Consent and Trust in the Cognitive Era
Ensuring that your customers’ personal data is used appropriately is key to trust. Our team at IBM Research - Haifa are helping build that trust with a new approach to privacy. Our technology captures how data is used in the enterprise, helps manage data subject consent, and addresses compliance with privacy regulations.
Enterprises today do not have any way to automate the enforcement of privacy regulations because consent is not linked to the data collected. We identified these challenges and developed a set of capabilities called Data Policy and Consent Management (DPCM) to address them.
- The first challenge is to record the purposes for which personal data is used. We provide mechanisms for capturing purpose together with the data required for each purpose, and information about how long the data is needed. The latter provides important information for addressing proportionality, which ensures that data is only used and stored for as long as required for a given purpose.

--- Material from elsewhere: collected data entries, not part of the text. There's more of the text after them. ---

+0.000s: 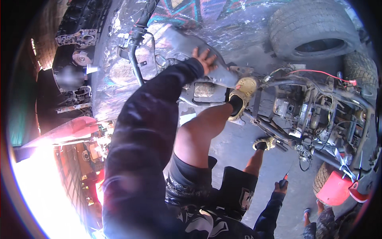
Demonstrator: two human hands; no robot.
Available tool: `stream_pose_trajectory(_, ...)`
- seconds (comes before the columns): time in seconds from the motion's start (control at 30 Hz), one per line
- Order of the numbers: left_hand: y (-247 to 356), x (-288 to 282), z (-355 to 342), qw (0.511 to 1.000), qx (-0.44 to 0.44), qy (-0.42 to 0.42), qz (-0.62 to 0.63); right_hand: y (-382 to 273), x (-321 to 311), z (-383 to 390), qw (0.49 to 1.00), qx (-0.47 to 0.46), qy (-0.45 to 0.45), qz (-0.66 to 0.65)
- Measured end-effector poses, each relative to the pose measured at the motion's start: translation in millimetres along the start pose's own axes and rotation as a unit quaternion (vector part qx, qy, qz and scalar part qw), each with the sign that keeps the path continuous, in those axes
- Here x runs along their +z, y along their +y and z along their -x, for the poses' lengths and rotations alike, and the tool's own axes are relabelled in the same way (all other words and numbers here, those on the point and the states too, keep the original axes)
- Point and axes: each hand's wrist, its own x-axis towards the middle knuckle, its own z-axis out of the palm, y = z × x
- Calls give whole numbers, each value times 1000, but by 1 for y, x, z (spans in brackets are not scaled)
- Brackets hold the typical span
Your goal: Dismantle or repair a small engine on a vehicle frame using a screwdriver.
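Observation:
My left hand (204, 60) lies with fingers spread on a curved grey panel (222, 72), just right of handlebars (138, 36) and their cables. My left foot, in a tan clog (246, 87), is raised onto the bare metal frame (274, 83) of a vehicle, with engine parts (287, 107) and a red wire on the right. My other clog (269, 143) is lower, beside the frame. At the lower right, my right hand (281, 188) grips a slim tool (285, 179) with a red and dark handle, perhaps a screwdriver.
A large tyre (278, 28) lies at the top right, another (360, 67) beside it. A red plastic container (334, 189) sits at the lower right, near another person's legs (318, 217). Metal parts (75, 38) line the left, by a bright opening. The concrete floor (230, 147) shows below.

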Motion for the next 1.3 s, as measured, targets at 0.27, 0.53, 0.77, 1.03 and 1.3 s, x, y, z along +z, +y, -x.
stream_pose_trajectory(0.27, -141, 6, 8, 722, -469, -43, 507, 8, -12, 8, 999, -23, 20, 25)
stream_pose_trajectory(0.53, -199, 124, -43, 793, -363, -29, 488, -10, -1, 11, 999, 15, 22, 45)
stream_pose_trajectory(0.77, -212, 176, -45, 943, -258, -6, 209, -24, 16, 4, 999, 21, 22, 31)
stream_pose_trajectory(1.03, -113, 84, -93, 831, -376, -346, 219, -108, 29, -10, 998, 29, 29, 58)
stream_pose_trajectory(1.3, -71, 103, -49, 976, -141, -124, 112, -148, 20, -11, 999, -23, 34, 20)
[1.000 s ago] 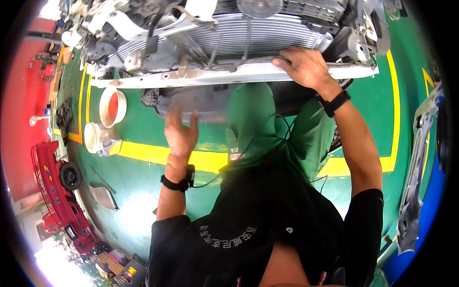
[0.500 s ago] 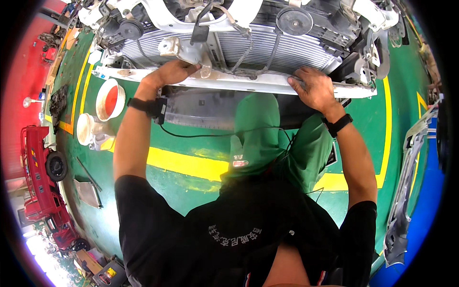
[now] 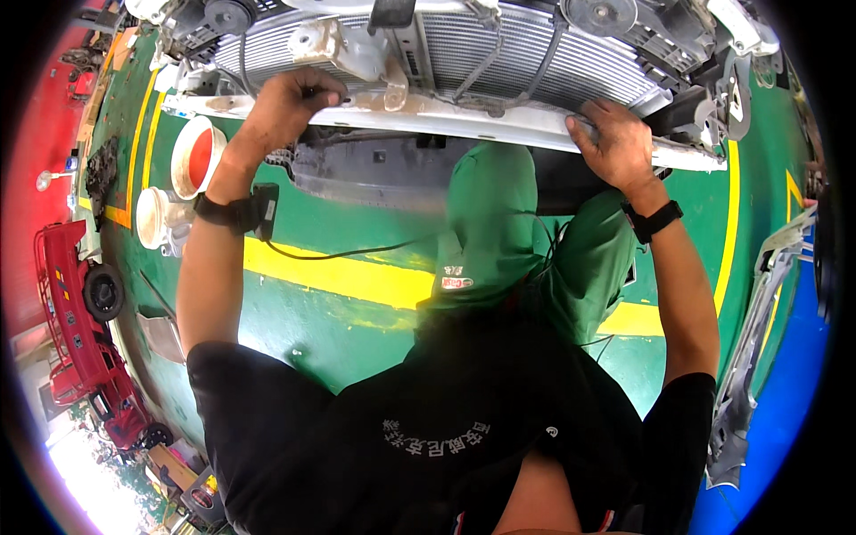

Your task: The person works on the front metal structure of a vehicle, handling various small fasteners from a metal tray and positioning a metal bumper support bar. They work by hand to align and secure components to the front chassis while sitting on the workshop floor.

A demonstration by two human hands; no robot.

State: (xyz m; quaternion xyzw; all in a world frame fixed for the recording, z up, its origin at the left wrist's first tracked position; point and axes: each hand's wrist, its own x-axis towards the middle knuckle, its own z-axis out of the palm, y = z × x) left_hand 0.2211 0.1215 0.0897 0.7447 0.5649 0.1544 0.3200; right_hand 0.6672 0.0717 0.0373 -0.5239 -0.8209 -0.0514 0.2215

- The second challenge involves consent. It must be very clear to the user/customer what their data is being collected for, and the customer must have control over how her data is used. For example, all or nothing terms and conditions are now very problematic under new privacy regulations in Europe.
- The third challenge is how organizations can address privacy regulations and determine appropriate policies. These business policies need to describe: what personal data is being processed, for what purposes, and the legal basis under which it is being processed, including whether consent is being relied upon. Organizations also need to understand in which countries EU personal data is being processed and ensure that they have the appropriate legal protections in place. Our tool enables enterprises to capture and model this information in what we call “policies”.
Senior Program Manager Privacy & World Wide Retail Research Leader, IBM Research - Haifa
- Purpose Modeling and Management – This feature helps businesses formally model the purposes for which they need personal data and the data associated with these purposes. It allows them to mark data as mandatory/optional and to indicate obfuscation techniques that can be used to anonymize or mask the data. This means data officers, privacy officers, and offering managers can directly control how sensitive data is handled.
- Data Subject Consent Management – This capability provides true transparency. It lets the business share with the end user what data is needed for which purposes. And, the consent choices made by the end user for each purpose are stored in a central repository for use by all channels (web, mobile, call center, etc) and all applications in the organization. There is no need to worry about how to propogate the consent across multiple channels, such as web, mobile, call centers, etc.
- Policy Modeling and Management -
- Including GDPR, HIPAA out of the box as examples
- Support for enterprise policies
- Purpose Based Governance Logic – When data is stored, queried, or transfered, our proprietary governance logic provides guidance on whether and how sensitive and personal data can be used. It leverages both the “policies” as defined by the enterprise in the tool as well as the consent provided by the end user to make the decision.
- Governance Logging and Reporting – All changes to purpose, consent, and policies as well as all decisions made by the governance logic are logged and accessible for reports. This is important information that can be part of the information showing compliance efforts.
Currently, consent is a general guideline not directly linked to the data. With this new approach from IBM Research, the consent is formally linked with the data.